During the 1970s EST was a prominent and controversial part of the American cultural landscape. Enthusiastic graduates say it improved their lives by forcing them to break with old habits and ways of thinking; others say it was an authoritarian cult that charged them money for the privilege of being publicly browbeaten for failing to "get it."
Thurber built some EST ideas and techniques (as well as some of those of Erhard's sometime collaborator, the engineer and social theorist Buckminster Fuller) into his Money and You program, including unconventional "accelerated" learning techniques that involved games. Kiyosaki, who did EST training himself in 1974, was "a very, very good student," according to Thurber. In 1984 Thurber left the operation in the hands of Kiyosaki and a woman named D.C. Cordova. Together they expanded the business, bringing Money and You as far afield as Australia, where it found a ready audience that included the Fire Brigade of New South Wales, which sent its managers to take the course.

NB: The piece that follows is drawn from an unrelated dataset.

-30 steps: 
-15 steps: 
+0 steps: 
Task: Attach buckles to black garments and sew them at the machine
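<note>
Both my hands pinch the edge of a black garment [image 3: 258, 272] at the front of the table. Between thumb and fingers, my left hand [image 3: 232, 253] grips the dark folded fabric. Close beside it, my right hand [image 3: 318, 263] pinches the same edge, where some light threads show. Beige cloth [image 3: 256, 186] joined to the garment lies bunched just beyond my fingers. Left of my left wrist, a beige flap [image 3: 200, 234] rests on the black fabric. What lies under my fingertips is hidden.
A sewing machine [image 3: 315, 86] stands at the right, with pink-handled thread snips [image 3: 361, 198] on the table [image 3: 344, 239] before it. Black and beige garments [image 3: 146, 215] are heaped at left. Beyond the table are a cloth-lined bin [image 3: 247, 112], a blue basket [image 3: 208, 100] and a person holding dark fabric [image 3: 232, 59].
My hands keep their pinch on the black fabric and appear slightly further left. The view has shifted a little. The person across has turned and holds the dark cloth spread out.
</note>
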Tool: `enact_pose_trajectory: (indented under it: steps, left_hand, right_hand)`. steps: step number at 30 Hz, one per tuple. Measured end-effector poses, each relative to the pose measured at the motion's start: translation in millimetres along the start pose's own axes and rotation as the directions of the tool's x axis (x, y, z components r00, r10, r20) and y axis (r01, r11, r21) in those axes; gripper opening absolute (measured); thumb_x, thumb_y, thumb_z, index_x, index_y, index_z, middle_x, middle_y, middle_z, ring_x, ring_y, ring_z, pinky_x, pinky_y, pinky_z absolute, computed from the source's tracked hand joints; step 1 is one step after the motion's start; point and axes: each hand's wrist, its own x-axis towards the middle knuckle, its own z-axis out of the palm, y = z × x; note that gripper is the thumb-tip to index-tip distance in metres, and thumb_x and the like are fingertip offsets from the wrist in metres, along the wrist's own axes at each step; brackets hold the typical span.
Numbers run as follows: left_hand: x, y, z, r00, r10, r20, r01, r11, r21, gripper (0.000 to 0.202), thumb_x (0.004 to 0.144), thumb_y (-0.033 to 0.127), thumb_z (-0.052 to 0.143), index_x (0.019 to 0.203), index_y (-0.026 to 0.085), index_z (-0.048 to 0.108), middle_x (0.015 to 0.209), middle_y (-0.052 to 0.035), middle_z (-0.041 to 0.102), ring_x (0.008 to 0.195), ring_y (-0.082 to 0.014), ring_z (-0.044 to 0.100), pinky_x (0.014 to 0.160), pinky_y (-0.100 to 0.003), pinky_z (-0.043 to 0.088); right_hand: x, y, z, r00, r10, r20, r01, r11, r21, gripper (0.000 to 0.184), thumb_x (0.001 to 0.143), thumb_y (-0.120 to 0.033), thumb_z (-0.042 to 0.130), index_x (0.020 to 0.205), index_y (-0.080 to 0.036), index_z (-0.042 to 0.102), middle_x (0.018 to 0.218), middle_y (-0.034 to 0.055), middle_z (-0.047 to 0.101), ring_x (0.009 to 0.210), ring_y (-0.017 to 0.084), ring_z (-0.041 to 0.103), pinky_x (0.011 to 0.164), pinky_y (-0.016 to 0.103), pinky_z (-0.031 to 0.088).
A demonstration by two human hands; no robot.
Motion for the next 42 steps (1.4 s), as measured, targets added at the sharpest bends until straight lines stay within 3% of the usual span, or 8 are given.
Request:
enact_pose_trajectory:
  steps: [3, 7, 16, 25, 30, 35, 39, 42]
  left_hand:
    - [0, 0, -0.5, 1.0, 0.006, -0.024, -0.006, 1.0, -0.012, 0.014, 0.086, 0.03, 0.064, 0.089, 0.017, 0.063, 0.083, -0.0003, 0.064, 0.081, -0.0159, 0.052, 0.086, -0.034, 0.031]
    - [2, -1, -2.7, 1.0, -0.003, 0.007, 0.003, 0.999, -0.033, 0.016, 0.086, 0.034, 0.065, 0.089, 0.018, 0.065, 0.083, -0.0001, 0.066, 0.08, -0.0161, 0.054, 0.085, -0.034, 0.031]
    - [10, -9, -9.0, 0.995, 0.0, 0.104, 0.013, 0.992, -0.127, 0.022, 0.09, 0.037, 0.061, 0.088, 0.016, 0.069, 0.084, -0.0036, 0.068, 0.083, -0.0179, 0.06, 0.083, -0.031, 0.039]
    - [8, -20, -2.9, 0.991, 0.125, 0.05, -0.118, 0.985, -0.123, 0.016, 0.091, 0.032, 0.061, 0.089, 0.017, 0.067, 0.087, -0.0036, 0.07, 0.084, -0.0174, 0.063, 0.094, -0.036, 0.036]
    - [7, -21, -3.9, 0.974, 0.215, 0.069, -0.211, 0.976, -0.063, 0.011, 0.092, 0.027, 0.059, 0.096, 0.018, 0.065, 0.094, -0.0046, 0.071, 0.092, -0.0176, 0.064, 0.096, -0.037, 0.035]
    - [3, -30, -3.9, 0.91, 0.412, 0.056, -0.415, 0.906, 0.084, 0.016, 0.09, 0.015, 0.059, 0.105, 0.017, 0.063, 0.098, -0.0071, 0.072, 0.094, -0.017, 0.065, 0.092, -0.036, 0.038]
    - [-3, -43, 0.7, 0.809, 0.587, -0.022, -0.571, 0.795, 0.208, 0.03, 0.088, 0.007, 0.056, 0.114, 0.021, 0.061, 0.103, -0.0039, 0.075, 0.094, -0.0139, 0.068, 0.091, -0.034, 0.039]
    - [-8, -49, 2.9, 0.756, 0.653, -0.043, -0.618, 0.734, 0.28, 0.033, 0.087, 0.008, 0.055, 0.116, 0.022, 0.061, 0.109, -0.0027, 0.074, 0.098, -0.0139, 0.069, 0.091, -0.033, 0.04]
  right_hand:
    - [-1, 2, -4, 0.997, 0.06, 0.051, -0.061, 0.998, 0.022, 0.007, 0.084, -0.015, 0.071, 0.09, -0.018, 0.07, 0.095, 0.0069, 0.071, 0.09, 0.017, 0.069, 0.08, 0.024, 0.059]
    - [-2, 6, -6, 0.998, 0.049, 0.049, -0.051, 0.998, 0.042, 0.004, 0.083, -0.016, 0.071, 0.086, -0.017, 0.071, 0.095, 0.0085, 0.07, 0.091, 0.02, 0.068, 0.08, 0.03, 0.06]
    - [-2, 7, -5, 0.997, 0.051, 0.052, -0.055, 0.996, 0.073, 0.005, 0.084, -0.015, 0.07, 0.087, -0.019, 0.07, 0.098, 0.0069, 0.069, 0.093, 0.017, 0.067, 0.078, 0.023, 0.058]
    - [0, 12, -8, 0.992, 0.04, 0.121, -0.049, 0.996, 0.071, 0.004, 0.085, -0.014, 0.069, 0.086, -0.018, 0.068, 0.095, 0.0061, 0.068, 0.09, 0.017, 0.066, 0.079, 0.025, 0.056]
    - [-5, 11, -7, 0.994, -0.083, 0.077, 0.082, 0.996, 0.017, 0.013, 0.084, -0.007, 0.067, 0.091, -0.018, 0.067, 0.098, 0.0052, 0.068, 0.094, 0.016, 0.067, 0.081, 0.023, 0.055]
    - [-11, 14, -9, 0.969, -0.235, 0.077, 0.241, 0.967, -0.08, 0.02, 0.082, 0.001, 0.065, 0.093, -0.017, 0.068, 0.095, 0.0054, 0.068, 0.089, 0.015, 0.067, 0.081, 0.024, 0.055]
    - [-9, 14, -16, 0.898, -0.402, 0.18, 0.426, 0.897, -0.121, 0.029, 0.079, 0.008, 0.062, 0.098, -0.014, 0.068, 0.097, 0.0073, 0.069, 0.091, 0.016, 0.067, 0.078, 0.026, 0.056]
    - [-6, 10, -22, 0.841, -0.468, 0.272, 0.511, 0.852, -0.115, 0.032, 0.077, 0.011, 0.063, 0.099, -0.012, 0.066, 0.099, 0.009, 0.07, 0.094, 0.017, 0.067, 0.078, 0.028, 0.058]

Everything was going fine until October 1993, when an Australian TV news magazine called Four Corners aired a report on Money and You. The main focus was on an Australian attorney who said that after taking the course his life had become a shambles, his business ruined, his marriage wrecked. Other graduates of the program were taped saying they'd been disturbed by learning techniques like the Blocks Game, an exercise in which participants competed to model abstractions like "trust" using only children's building blocks. The game could go on for hours and frustrations could run high. "We got to a stage where virtually everybody in the hall at one stage was crying," one participant told Four Corners. "Some of them were on the verge of a nervous breakdown.... You start losing sight of your own values and your own convictions."